Я стискиваю зубы. Приседаю, низко опускаюсь, вытягивая руки вперед. Потом снова выпрямляю ноги и опускаю руки. Потом повторяю приседание. Снова и снова. Мышцы забиты молочной кислотой, в ногах и руках жжет. Меня все больше раздражает Адриана, которая так наседает на меня.
— Ненавижу эти приседания, — задыхаясь, произношу я.
— Прекрасно, — отвечает она. — Ты злишься. Используй это.
— Тяжело.
— Не веди себя как избалованный ребенок. Борись.
— Заткнись.
— И не забывай дышать.
Я делаю еще двадцать приседаний. Потом отжимания. Потом поднимания корпуса. Снова отжимания, потом приседания, а потом я валюсь на пол, ощущая во рту вкус крови.
— Когда снова приедет Микаэла? — спрашивает Адриана.
— Она сказала, что может после праздников, но нам дали время на начало февраля.
— Ты рада, что она приедет?
— Да, конечно.
— Скажи, если захочешь позвонить ей до того.
Я знаю, что у Адрианы есть мобильный телефон, но понятия не имею, где она его прячет. Поблагодарив за предложение, я отвечаю, что моя сестра очень заботится о том, чтобы все было по правилам. Если я позвоню ей из тюрьмы с неизвестного номера, она только разнервничается.

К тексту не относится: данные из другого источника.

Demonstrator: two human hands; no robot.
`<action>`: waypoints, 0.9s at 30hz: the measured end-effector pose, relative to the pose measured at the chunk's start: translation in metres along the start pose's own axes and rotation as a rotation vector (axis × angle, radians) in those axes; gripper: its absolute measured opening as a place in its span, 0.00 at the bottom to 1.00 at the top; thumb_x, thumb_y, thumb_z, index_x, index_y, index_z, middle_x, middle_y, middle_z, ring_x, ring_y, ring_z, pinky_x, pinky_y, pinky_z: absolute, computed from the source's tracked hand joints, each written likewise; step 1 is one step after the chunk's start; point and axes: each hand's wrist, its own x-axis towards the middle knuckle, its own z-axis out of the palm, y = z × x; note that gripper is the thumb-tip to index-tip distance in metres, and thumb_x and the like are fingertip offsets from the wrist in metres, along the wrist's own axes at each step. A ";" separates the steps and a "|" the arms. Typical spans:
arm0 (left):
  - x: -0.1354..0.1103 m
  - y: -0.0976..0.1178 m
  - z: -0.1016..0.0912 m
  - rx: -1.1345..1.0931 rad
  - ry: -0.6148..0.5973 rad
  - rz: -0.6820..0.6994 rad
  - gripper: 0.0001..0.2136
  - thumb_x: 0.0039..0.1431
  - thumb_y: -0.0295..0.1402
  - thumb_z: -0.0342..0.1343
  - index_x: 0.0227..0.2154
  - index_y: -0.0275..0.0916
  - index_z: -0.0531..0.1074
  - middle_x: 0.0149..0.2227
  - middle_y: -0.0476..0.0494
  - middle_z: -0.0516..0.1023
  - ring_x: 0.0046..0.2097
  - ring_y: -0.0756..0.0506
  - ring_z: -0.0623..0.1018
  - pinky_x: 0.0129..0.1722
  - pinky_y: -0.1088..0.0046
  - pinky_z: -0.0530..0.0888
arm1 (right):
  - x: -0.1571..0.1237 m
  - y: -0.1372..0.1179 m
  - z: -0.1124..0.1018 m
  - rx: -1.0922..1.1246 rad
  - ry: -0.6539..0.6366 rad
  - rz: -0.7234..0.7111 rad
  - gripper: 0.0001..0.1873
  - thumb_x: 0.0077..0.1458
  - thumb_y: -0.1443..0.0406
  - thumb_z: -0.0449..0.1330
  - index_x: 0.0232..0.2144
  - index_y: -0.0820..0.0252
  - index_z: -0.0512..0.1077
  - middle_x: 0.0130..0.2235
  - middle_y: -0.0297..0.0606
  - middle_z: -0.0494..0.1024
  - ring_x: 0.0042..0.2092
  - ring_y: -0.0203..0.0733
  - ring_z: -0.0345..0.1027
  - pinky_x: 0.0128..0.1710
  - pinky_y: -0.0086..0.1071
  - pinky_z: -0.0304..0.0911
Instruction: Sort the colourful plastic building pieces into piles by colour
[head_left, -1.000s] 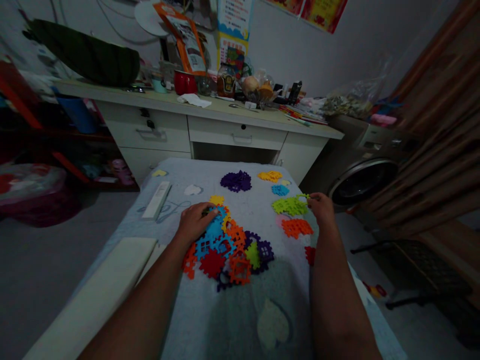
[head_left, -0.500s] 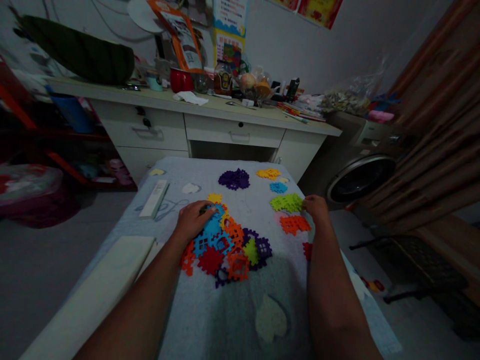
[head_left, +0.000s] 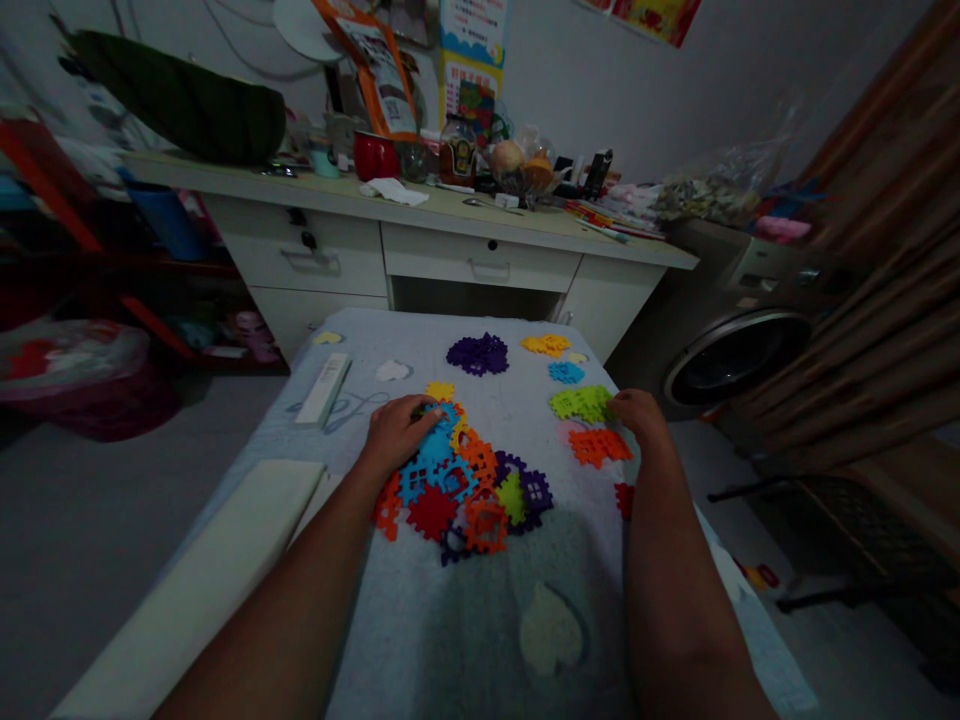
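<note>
left hand (head_left: 397, 432) is curled at blue toothed plastic pieces (head_left: 437, 452), right hand (head_left: 636, 410) at the right edge of lime-green toothed pieces (head_left: 581, 403), can't tell if either's pinching

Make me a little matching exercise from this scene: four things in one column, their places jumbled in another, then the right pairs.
Things:
1. left hand
2. right hand
3. purple pile
4. red container

Places:
A. on the counter
B. at the green pile
C. toward the table's far edge
D. at the mixed heap

Pairs: 1-D, 2-B, 3-C, 4-A
</note>
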 end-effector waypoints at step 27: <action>0.001 -0.005 0.001 -0.015 0.010 0.019 0.20 0.58 0.48 0.50 0.45 0.44 0.77 0.47 0.44 0.81 0.49 0.40 0.78 0.53 0.61 0.70 | 0.003 0.001 0.009 -0.112 0.026 -0.108 0.24 0.47 0.75 0.52 0.45 0.66 0.80 0.48 0.51 0.80 0.49 0.47 0.74 0.46 0.32 0.65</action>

Адриана тычет в меня носком кроссовки и говорит, что я сегодня хорошо поработала. Поначалу я не могла сделать больше двух отжиманий.
— По вечерам Алекс всегда делал отжимания, — произношу я и закрываю глаза.
Однажды летала подтрунивать над ним, а он ответил, что мне вроде бы нравится его фигура. Потом притянул меня к себе, и мы долго целовались.
— Как вы познакомились? — спрашивает Адриана. — Кажется, все произошло очень быстро.
— Все началось вскоре после похорон мамы, — отвечаю я. — В начале июня. Мы провели вместе одно короткое упоительное лето, прежде чем меня арестовали.